What you should do:
Go through the entries below and print each one exactly.

Records excerpted from a collection:
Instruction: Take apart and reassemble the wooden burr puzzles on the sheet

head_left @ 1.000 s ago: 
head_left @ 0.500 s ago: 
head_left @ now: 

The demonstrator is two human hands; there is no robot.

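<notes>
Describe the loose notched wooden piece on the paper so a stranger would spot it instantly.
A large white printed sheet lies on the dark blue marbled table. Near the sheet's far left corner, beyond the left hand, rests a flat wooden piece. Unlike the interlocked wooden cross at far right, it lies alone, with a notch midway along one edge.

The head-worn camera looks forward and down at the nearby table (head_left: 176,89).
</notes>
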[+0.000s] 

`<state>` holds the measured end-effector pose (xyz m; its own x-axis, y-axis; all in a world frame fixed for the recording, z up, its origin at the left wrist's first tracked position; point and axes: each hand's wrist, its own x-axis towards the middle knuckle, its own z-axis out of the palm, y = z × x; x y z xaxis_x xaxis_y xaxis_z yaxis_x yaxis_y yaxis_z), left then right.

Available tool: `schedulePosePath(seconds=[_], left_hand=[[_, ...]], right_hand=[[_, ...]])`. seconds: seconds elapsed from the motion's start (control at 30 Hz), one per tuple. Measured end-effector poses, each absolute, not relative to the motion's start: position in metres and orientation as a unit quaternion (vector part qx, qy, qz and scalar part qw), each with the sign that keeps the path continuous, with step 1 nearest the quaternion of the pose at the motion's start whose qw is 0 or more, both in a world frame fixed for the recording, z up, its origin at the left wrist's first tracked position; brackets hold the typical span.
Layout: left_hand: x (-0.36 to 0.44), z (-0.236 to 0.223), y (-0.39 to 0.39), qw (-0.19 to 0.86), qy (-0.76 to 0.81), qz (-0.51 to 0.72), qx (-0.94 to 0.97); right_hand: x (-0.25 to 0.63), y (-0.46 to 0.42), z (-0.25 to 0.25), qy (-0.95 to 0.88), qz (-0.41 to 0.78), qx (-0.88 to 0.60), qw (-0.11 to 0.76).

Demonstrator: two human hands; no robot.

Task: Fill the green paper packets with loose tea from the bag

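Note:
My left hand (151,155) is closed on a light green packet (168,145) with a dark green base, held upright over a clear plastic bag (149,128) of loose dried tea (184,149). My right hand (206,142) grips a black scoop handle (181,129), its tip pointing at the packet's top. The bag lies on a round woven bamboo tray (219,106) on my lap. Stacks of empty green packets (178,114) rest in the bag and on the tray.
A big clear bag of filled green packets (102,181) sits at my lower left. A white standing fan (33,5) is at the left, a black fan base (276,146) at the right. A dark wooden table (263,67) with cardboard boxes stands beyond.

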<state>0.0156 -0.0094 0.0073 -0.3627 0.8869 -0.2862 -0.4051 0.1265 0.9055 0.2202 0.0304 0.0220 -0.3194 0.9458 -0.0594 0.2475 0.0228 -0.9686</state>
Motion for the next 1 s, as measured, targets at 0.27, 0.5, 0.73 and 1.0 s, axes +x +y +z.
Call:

Answer below:
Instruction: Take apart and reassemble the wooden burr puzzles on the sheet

head_left @ 1.000 s ago: 
head_left @ 0.500 s ago: 
head_left @ now: 

The demonstrator is two human hands; there is no robot.

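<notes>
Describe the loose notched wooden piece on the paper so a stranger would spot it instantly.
A large white printed sheet lies on the dark blue marbled table. Near the sheet's far left corner, beyond the left hand, rests a flat wooden piece. Unlike the interlocked wooden cross at far right, it lies alone, with a notch midway along one edge.

The head-worn camera looks forward and down at the nearby table (head_left: 176,89).
</notes>
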[+0.000s] 

`<state>` holds the measured end-effector pose (xyz m; its own x-axis, y-axis; all in a world frame fixed for the recording, z up, its origin at the left wrist's first tracked position; point and axes: each hand's wrist, its own x-axis towards the middle knuckle, its own z-axis out of the palm, y = z × x; x y z xaxis_x xaxis_y xaxis_z yaxis_x yaxis_y yaxis_z), left then right.

Available tool: `schedulePosePath(seconds=[_], left_hand=[[_, ...]], right_hand=[[_, ...]])`. seconds: seconds elapsed from the motion's start (control at 30 Hz), one per tuple. Measured end-effector poses, each absolute, not relative to the motion's start: position in metres and orientation as a unit quaternion (vector part qx, qy, qz and scalar part qw), each with the sign that keeps the path continuous, with step 1 nearest the quaternion of the pose at the motion's start whose qw is 0 or more, both in a world frame fixed for the recording, z up, its origin at the left wrist's first tracked position; brackets hold the typical span.
Layout: left_hand: x (-0.36 to 0.44), z (-0.236 to 0.223), y (-0.39 to 0.39), qw (-0.19 to 0.86), qy (-0.76 to 0.81), qz (-0.51 to 0.72), qx (-0.94 to 0.97); right_hand: x (-0.25 to 0.63), y (-0.46 to 0.42), z (-0.25 to 0.25), qy (-0.95 to 0.88), qz (-0.41 to 0.78), qx (-0.88 to 0.60), qw (-0.11 to 0.76).

Demonstrator: two human hands; no robot.

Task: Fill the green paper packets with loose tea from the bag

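Note:
My left hand (151,155) is closed on a light green packet (168,145) with a dark green base, held upright over a clear plastic bag (149,128) of loose dried tea (184,149). My right hand (206,142) grips a black scoop handle (181,129), its tip pointing at the packet's top. The bag lies on a round woven bamboo tray (219,106) on my lap. Stacks of empty green packets (178,114) rest in the bag and on the tray.
A big clear bag of filled green packets (102,181) sits at my lower left. A white standing fan (33,5) is at the left, a black fan base (276,146) at the right. A dark wooden table (263,67) with cardboard boxes stands beyond.
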
<state>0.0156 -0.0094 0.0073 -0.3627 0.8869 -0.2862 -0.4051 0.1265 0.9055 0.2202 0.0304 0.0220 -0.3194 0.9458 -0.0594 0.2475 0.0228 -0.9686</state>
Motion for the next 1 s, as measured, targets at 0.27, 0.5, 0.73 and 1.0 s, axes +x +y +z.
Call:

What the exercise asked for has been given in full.